We hadn’t slept really in days. We took turns climbing into bed with my mom, to… I don’t know what. It always seemed to make her feel better. She was so hot, breathing loud. Mouth hanging open. Like a dying person. We didn’t touch her stomach or her sides, because she was so full of fluid and in so much pain there. Just cuddled up, spoon style, to her back.

I think Jenny came after her kids were in bed, just to keep me company, we’d made Erin go lay down and Ramon and Patrick, too. We both had that ringing fog in our heads from lack of sleep, but it was so quiet, just this rhythmic breathing that we were waiting to hear stop. You sort of imagine, or hear about it just getting slower or intermittent and then no more.

We sat in the quiet, doing the drudgery of birthing a death. Swab out her mouth. Hit the pain med bump, turn her over, change the fluid bags, dose her with anti-nausea. It was awful.

And sometime around 3 or so in the morning, I was in a chair next to the bed, and I think Jenny was actually in bed with her. Her breathing got to be so shallow. Just a little inhalation, then exhale, then nothing for 5 or 10 seconds. Then this little inhale, then nothing for 20 seconds. Then 10 second gaps, then 20 second gaps. And each breath was just so little, so shallow. I knew Jenny was awake, she knew I was awake. But we didn’t speak. I was thinking “That isn’t enough breath. She can’t possibly live breathing like that.” And thinking, waves of a strange calm panic hitting me in the stomach and face, “This is how it happens. Oh my god. Is this how it is? This is. Oh god, I’m here, and it’s happening. How will I know? Is it OK to not breathe like that? No, she doesn’t need to breathe. She needs to die. That’s what we’re here for. This is how it happens. It is happening.”

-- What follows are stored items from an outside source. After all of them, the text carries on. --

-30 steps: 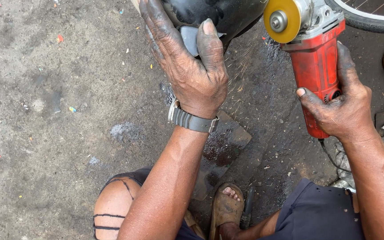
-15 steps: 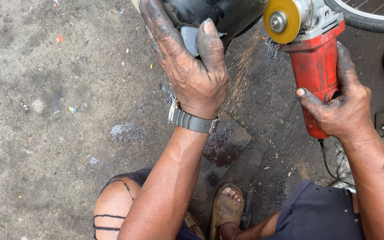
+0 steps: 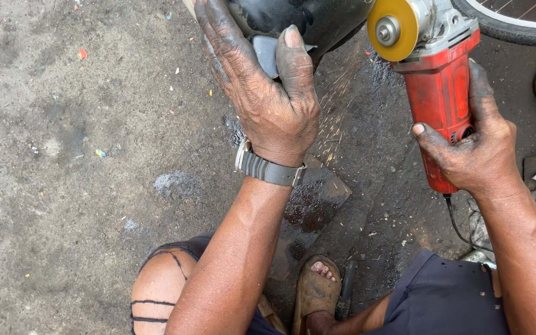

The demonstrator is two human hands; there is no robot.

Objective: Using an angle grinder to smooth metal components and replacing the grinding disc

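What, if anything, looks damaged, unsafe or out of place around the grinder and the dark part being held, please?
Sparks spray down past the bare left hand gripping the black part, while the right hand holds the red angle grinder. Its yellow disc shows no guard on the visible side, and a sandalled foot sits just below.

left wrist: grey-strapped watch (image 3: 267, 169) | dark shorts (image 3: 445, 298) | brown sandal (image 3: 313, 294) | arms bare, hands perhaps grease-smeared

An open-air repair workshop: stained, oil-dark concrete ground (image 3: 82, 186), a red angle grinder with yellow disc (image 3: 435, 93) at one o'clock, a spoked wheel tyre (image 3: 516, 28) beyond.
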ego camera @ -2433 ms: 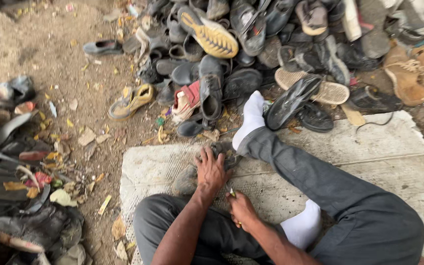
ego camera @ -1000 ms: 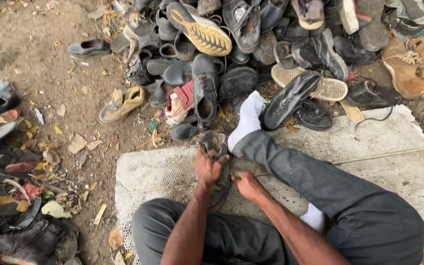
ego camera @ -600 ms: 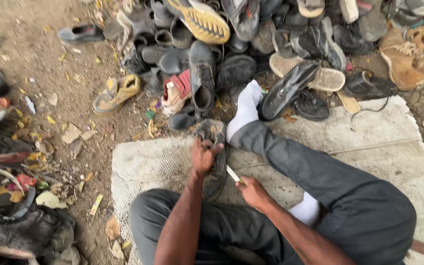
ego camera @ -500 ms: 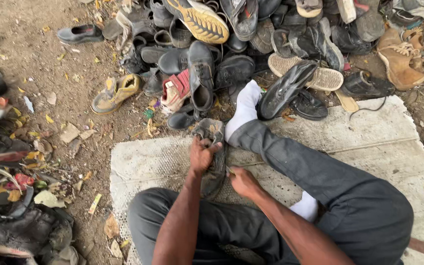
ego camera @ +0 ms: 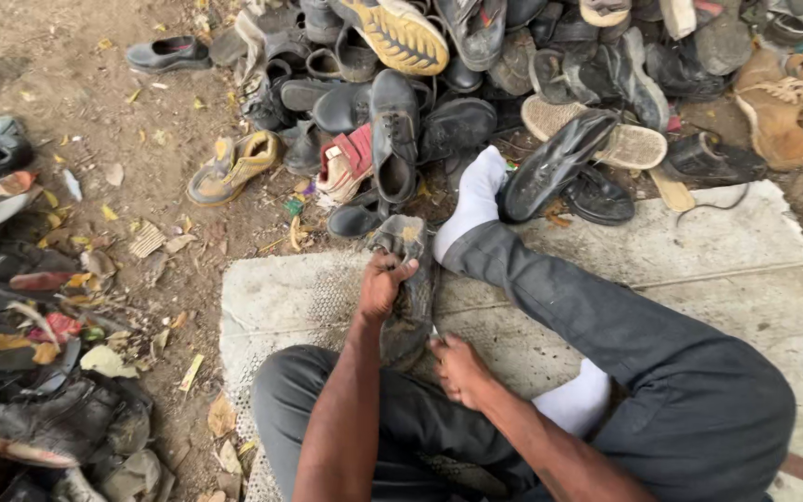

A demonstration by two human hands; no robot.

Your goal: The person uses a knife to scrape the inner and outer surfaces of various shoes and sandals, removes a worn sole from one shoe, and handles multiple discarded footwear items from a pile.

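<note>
Seated view, left to right. At far left we see scrap soles and a worn boot (ego camera: 44, 429) on the dirt. Our left hand (ego camera: 383, 284) has its fingers clamped on the upper end of a grey, worn shoe (ego camera: 408, 288) standing on the pale mat (ego camera: 281, 297). Our right hand (ego camera: 457, 367) is closed at the shoe's lower end; whether it holds a tool, we cannot tell. Hazard, in our judgement: the shoe twisting free, or a slip toward the fingers. No containers; the shoe pile (ego camera: 476, 84) lies loose.

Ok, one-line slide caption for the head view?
Seated on a mat, left hand grips a worn shoe; right hand works its lower end.
</note>
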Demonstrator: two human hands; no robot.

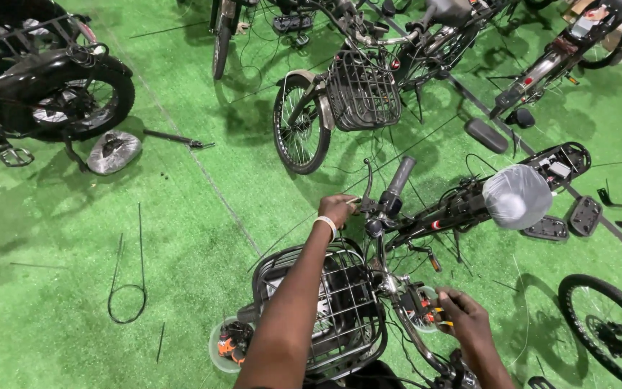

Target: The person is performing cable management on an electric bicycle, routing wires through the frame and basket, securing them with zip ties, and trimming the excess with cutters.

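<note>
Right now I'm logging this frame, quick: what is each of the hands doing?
Left hand: closed on the handlebar by the brake lever.
Right hand: fingers pinched on small orange-tipped wiring connectors.

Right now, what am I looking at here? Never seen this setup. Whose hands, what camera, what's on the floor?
One head-worn camera looks down at a person's bare hands over an electric bicycle with a wire front basket. The left hand grips the handlebar by the brake lever. The right hand pinches small orange-tipped wires near the frame. The saddle is plastic-wrapped. On the green turf lie a loose cable loop, other bicycles and parts.
</note>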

I felt rooted to that spot, but floating in black space. Completely in that moment, in that place, but also totally detached. And then I had these moments of certainty that she was going to die, in that place, in that time.

But she didn’t die. She lived all the next day and died early the following morning, I think. They only fell asleep for a few minutes, switched off the lamp for less than an hour. They woke up and she was quiet.